DATASET EXCERPT:
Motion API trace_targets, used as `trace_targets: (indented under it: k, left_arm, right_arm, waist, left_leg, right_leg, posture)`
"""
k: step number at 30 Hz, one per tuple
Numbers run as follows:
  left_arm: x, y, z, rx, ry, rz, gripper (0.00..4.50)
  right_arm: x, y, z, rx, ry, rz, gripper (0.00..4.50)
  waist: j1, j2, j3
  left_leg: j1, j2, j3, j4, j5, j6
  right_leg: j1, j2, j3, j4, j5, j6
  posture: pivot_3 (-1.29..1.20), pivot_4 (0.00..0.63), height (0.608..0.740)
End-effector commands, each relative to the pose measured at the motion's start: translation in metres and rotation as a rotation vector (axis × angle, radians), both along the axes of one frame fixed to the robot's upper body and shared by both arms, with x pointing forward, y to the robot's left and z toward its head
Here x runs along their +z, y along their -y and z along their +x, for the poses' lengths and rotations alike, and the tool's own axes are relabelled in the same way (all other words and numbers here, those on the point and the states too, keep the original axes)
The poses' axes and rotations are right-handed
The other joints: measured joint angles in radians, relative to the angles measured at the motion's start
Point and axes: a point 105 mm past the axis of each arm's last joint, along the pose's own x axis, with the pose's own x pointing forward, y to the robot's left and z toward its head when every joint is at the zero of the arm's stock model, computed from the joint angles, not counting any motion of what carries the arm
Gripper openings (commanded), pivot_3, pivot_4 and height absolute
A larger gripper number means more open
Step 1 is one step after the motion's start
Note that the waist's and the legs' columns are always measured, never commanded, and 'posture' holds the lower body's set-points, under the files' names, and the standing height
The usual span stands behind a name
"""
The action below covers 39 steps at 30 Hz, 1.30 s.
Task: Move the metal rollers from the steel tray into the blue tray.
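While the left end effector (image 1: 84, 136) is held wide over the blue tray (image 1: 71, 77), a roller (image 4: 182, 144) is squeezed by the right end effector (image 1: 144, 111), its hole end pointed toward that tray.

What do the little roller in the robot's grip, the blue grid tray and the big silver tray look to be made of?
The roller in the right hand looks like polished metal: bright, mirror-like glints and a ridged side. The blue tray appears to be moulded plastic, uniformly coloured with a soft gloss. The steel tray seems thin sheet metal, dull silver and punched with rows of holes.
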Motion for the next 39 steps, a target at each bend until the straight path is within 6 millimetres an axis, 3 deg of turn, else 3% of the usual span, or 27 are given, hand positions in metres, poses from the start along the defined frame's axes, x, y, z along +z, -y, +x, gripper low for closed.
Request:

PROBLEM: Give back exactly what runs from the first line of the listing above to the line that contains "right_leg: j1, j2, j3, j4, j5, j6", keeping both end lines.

TASK OUTPUT:
Motion API trace_targets, used as `trace_targets: (indented under it: k, left_arm, right_arm, waist, left_leg, right_leg, posture)`
"""
k: step number at 30 Hz, one per tuple
Numbers run as follows:
  left_arm: x, y, z, rx, ry, rz, gripper (0.00..4.50)
  right_arm: x, y, z, rx, ry, rz, gripper (0.00..4.50)
  waist: j1, j2, j3
  left_leg: j1, j2, j3, j4, j5, j6
  right_leg: j1, j2, j3, j4, j5, j6

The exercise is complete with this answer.